Ecologic Republic B.V: Mother Nature’s Favorite Manufacturer

May 29, 2019 | Features

Sqetch.co is excited to introduce our Gold Member, Ecologic Republic B.V. and its founder, Andriana Landegent. Established in 1992 in Amsterdam, The Netherlands, Ecologic Republic B.V. is strongly committed to fairtrade practices and transparency using a wide range of sustainable fabrics: GOTS certified and fairtrade flo-cert millmade and artisanal fabrics with no certifications, making it one of the first manufacturers to join the green movement. They are able to go all the way: from farmer to 100% natural dyeing processes.

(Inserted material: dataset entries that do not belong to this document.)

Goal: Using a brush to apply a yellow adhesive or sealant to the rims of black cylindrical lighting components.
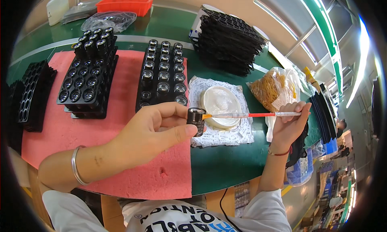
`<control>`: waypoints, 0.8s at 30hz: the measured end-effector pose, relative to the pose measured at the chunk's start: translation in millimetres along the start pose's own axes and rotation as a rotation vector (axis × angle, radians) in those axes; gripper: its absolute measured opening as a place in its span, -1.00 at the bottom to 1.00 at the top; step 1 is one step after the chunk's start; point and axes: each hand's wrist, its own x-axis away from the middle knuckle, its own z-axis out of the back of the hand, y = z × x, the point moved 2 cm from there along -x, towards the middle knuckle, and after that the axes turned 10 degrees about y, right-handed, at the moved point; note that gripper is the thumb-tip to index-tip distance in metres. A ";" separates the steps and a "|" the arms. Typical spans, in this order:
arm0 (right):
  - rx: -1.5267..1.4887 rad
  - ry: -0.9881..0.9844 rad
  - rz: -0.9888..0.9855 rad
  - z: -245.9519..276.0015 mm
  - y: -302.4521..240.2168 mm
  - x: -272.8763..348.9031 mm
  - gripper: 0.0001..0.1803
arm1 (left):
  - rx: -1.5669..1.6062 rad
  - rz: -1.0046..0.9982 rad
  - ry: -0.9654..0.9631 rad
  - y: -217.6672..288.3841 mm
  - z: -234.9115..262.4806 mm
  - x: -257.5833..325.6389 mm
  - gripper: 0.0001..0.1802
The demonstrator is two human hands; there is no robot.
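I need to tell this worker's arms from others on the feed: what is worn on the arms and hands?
Both hands are bare, no gloves. The left hand has a plain silver bangle on its wrist. The right hand has a thin dark red cord bracelet on its wrist. Both forearms are uncovered; short white sleeves end near the elbows.

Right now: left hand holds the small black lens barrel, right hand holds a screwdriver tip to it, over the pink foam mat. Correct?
Not quite. The right hand holds a thin paintbrush, not a screwdriver; the head view shows its bristles at the small black lens barrel in the left hand, over the pink foam mat.
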 end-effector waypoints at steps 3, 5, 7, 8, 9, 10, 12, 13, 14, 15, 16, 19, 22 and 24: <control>0.004 0.036 0.015 -0.6 -0.6 -0.6 -0.66 | 0.013 -0.011 -0.022 -2.0 0.6 -0.8 -0.72; 0.011 0.062 0.010 1.0 -1.0 -1.0 -0.66 | -0.002 0.020 -0.020 0.3 0.3 -0.2 -0.71; 0.007 0.065 0.011 2.5 -1.1 -1.6 -0.66 | -0.017 0.051 -0.016 0.1 -0.6 0.0 -0.70; 0.002 0.067 0.014 2.7 -1.4 -2.2 -0.66 | -0.026 0.053 -0.013 0.2 -0.6 -0.2 -0.69; 0.002 0.067 0.014 2.6 -2.2 -2.6 -0.66 | -0.035 0.054 -0.010 0.3 -0.5 -0.5 -0.69; -0.014 0.084 -0.001 2.7 -3.2 -2.8 -0.66 | -0.036 0.053 -0.010 0.4 0.0 -0.7 -0.69; -0.028 0.101 -0.019 4.6 -4.2 -3.5 -0.66 | -0.004 0.045 -0.025 -0.1 0.6 -0.4 -0.70; -0.043 0.101 -0.017 6.0 -3.9 -4.7 -0.66 | -0.003 0.046 -0.024 -0.2 0.6 -0.2 -0.70; -0.060 0.100 -0.014 6.6 -3.2 -5.9 -0.65 | -0.008 0.040 -0.025 0.4 1.3 -0.2 -0.70; -0.061 0.099 -0.014 7.2 -2.8 -6.4 -0.65 | -0.013 0.034 -0.025 0.9 1.8 -0.2 -0.71; -0.075 0.086 -0.020 7.5 -2.4 -6.7 -0.65 | -0.013 0.033 -0.025 0.5 1.8 -0.7 -0.71; -0.078 0.023 -0.037 4.8 -1.0 -4.0 -0.65 | 0.068 0.018 0.056 -5.0 1.3 -2.8 -0.74; -0.060 -0.058 -0.053 -1.2 1.9 -0.1 -0.65 | 0.051 -0.042 0.075 -6.0 3.1 -3.9 -0.73; -0.044 -0.090 -0.064 -2.3 1.5 1.6 -0.65 | 0.053 -0.021 0.067 -4.8 2.3 -2.6 -0.71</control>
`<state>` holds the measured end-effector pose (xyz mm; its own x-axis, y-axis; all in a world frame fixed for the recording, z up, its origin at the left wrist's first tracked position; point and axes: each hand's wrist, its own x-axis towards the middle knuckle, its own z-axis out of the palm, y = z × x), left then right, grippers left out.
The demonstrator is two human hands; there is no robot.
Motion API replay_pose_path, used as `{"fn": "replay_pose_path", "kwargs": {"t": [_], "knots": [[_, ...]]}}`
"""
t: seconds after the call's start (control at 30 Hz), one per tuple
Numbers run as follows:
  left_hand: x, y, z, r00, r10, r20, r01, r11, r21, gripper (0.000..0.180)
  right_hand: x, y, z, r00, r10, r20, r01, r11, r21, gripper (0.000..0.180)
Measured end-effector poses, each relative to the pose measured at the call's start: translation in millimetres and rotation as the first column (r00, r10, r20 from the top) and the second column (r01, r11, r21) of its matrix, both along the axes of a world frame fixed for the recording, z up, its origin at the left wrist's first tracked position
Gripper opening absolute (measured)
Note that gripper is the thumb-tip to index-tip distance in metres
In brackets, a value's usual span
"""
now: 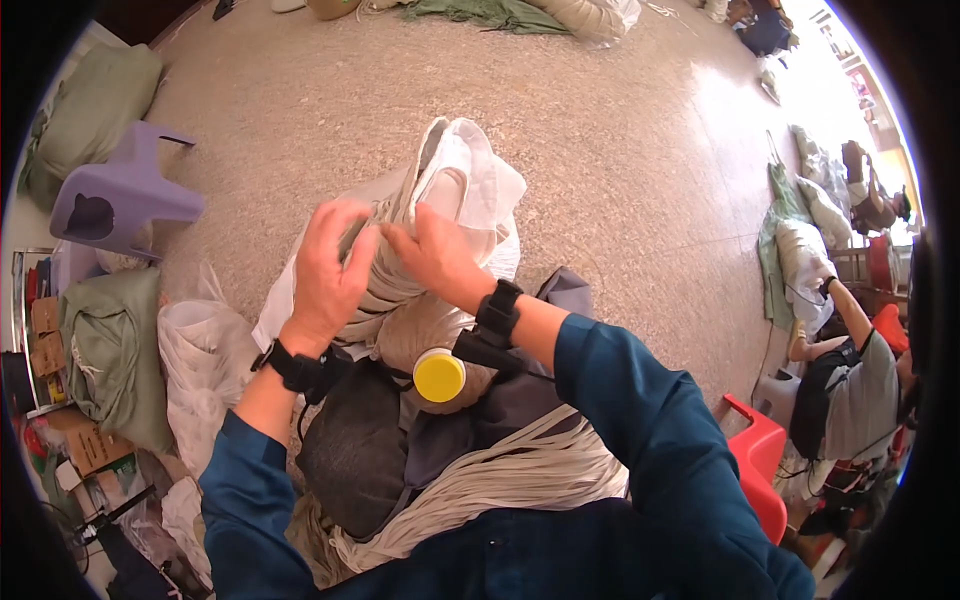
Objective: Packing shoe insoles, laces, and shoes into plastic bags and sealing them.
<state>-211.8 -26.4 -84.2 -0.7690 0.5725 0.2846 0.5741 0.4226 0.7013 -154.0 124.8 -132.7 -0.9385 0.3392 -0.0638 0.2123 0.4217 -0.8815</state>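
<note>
My left hand (330, 265) and my right hand (432, 255) meet over a bundle of off-white cords (385, 285) that pokes out of a white cloth bag (470, 185). Both hands pinch the cords at the bag's mouth, fingers closed around them. Each wrist wears a black band, and the sleeves are dark blue. A thick skein of the same pale cords (500, 475) lies across my lap. A beige spool with a yellow cap (438, 375) sits just below my right wrist, beside a dark grey cloth (355, 450).
A lilac plastic stool (120, 195) lies tipped at the left, near green sacks (115, 355) and clear plastic bags (200, 355). A red stool (760, 460) stands at my right. Another person (850, 390) sits at the right among cloth bundles. Speckled floor (620, 130) stretches ahead.
</note>
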Motion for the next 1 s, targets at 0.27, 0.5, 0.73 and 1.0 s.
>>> {"fn": "replay_pose_path", "kwargs": {"t": [0.27,0.5,0.73,1.0], "knots": [[-34,45,-33,0.967,-0.242,-0.082,0.203,0.921,-0.331,0.058,61,5,9,0.907,0.368,-0.206,-0.338,0.926,0.167,0.034],[-29,48,-19,0.935,-0.335,0.114,0.353,0.903,-0.246,0.078,90,111,-62,0.996,0.032,0.078,-0.022,0.993,-0.119,0.028],[-23,39,-21,0.955,-0.297,-0.005,0.287,0.926,-0.245,0.082,55,85,-54,0.772,0.499,0.393,-0.188,0.77,-0.609,0.034],[-24,45,-19,0.869,-0.455,-0.196,0.399,0.877,-0.266,0.08,81,180,12,0.981,0.052,0.187,0.094,0.715,-0.693,0.021]]}}
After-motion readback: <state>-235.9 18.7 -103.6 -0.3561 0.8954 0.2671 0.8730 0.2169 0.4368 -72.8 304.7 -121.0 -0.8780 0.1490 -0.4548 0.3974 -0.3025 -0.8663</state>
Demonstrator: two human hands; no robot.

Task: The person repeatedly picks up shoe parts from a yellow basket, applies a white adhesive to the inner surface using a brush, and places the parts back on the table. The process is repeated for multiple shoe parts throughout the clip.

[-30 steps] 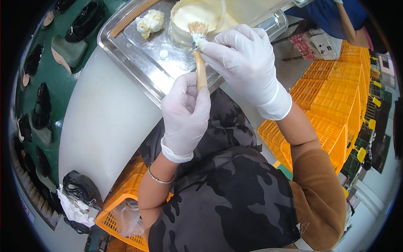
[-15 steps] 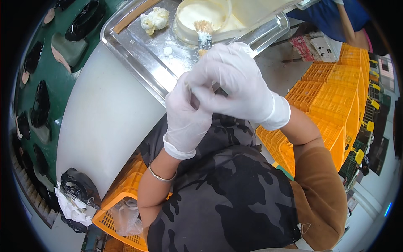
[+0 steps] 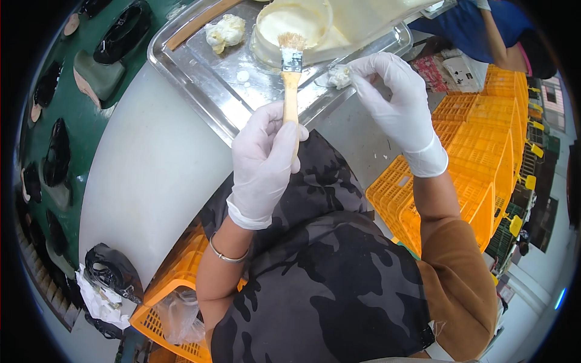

This move towards greener and ethical practices has become the latest trend in the fashion industry. After years of exponential growing waste, industrial water pollution, and greenhouse gas emissions, many brands and manufacturers are pledging to limit and reduce their footprint on the environment. Ecologic Republic B.V. is one of those leaders, offering reliable, sustainable clothing made from 100% natural and reclaimed fabrics for men, women, and children. The company’s studio is based in Amsterdam but all the manufacturing is done in their flo-cert fairtrade and GOTS certified factory in Kolkata, India.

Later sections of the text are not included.